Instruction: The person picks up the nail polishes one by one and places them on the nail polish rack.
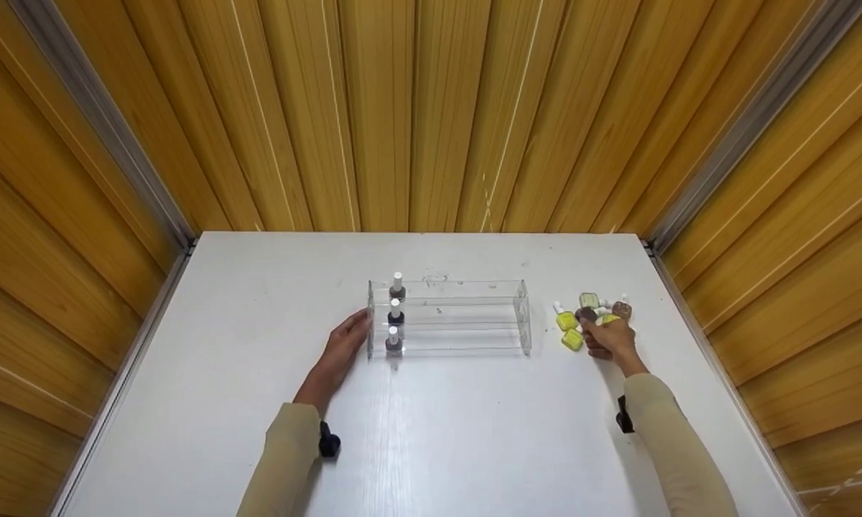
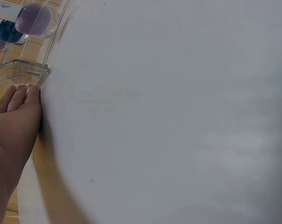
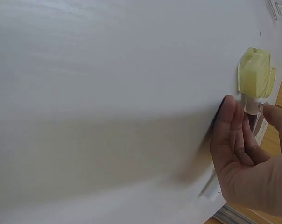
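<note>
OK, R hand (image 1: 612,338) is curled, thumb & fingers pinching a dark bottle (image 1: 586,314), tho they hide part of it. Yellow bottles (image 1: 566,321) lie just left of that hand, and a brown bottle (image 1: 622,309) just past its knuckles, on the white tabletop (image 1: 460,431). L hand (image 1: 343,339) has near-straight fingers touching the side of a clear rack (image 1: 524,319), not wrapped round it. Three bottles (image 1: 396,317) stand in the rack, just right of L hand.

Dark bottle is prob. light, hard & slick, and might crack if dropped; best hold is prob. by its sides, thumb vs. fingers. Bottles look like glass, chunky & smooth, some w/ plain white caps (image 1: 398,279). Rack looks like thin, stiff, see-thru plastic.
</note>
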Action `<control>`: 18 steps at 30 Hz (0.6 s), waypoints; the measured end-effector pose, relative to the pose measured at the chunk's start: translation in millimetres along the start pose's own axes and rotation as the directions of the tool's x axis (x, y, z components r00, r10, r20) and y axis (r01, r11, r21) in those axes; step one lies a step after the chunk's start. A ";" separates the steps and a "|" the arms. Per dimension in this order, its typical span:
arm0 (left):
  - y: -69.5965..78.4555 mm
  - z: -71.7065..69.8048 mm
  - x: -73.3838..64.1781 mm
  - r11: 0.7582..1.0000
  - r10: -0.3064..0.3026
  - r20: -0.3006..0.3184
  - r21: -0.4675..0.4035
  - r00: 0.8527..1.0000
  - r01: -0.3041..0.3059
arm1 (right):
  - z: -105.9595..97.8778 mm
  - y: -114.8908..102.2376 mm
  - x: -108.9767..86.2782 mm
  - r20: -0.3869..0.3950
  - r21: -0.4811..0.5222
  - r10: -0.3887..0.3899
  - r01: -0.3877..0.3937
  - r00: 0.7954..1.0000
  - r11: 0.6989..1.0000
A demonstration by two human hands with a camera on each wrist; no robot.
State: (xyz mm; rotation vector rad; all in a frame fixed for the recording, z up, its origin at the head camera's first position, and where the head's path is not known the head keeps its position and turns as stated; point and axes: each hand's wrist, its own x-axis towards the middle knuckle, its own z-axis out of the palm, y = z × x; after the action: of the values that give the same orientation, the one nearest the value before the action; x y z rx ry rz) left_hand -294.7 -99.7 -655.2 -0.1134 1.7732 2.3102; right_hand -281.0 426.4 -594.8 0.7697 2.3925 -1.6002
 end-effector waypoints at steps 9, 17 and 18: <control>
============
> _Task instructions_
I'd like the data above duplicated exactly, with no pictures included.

> _Result_
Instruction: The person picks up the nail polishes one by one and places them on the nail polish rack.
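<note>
OK, R hand (image 1: 612,338) is curled, thumb & fingers pinching a dark bottle (image 1: 586,314), tho they hide part of it. Yellow bottles (image 1: 566,321) lie just left of that hand, and a brown bottle (image 1: 622,309) just past its knuckles, on the white tabletop (image 1: 460,431). L hand (image 1: 343,339) has near-straight fingers touching the side of a clear rack (image 1: 524,319), not wrapped round it. Three bottles (image 1: 396,317) stand in the rack, just right of L hand.

Dark bottle is prob. light, hard & slick, and might crack if dropped; best hold is prob. by its sides, thumb vs. fingers. Bottles look like glass, chunky & smooth, some w/ plain white caps (image 1: 398,279). Rack looks like thin, stiff, see-thru plastic.
</note>
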Action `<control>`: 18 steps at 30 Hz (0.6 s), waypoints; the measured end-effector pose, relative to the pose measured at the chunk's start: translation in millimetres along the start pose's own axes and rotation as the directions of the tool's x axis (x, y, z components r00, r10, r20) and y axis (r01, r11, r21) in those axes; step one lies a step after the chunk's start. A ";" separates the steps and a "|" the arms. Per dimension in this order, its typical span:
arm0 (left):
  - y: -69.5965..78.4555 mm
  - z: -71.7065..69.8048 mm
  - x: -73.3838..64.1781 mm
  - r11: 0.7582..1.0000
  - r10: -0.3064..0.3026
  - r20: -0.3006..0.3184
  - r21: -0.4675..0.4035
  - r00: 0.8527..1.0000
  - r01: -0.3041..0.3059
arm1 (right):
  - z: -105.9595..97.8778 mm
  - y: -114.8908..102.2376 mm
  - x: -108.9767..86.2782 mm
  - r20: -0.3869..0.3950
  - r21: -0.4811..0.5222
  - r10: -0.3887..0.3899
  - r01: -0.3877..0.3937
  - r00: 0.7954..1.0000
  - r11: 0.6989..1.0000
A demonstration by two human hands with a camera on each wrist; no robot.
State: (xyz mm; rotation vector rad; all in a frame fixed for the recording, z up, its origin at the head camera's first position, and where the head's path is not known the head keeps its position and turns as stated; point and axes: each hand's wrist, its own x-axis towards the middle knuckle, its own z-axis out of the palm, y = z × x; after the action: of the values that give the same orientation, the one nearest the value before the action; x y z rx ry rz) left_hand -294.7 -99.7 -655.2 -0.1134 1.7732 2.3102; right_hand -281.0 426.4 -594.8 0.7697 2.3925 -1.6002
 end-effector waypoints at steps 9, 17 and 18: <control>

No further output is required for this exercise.